- [INSTRUCTIONS TO FOLLOW]: Once the line holding "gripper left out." is found in the listing below, write it out and each later line exactly, up to and including the one holding "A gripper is".

- [DATASET EXTRACT]:
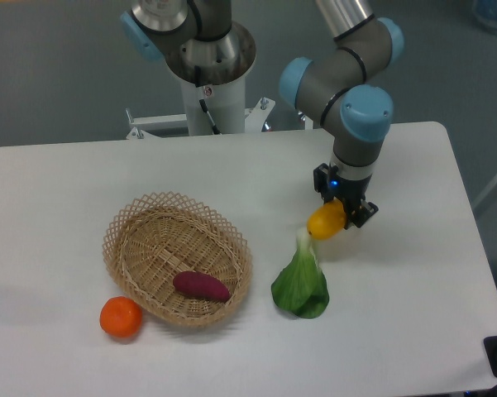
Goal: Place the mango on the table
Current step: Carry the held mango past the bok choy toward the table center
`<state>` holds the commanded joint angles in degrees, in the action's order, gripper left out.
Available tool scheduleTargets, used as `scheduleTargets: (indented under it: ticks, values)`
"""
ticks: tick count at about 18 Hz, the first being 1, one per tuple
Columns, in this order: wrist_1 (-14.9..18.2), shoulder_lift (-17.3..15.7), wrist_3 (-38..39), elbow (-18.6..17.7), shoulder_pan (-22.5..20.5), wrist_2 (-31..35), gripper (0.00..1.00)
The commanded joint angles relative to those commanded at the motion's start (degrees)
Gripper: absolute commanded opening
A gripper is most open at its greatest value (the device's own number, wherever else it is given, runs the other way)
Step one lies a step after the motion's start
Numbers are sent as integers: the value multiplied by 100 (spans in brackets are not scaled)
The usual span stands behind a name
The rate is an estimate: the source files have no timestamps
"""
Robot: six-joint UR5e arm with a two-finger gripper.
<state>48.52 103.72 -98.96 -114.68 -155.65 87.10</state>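
Note:
The mango (326, 221) is a smooth yellow-orange fruit held in my gripper (341, 208), which is shut on its right end. It hangs above the white table (413, 281), just over the pale stem tip of the green bok choy (301, 281). Whether the mango touches the stem I cannot tell. The gripper points straight down from the grey-and-blue arm.
A woven wicker basket (140, 225) stands at the left of the middle with a purple sweet potato (201, 286) inside. A round orange fruit (121, 318) lies on the table by the basket's front left rim. The arm's base column (207, 74) stands behind the table's back edge.

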Motion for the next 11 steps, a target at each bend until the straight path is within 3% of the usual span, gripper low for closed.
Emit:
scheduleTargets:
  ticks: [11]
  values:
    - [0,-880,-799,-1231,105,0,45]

- [OUTPUT]:
`<state>` holds the commanded joint angles in degrees, in the action's order, gripper left out.
Available tool scheduleTargets, used as `scheduleTargets: (indented under it: ticks, values)`
"""
ticks: tick count at about 18 Hz, the first being 1, one per tuple
Columns, in this order: wrist_1 (-14.9..18.2), shoulder_lift (-17.3..15.7), wrist_3 (-38..39), elbow (-18.6..17.7), shoulder_pan (-22.5..20.5), wrist_2 (-31..35), gripper (0.00..1.00)
The commanded joint angles relative to those commanded at the motion's start (degrees)
Gripper: absolute commanded opening
A gripper is most open at its greatest value (the device's own number, wherever else it is given, runs the other way)

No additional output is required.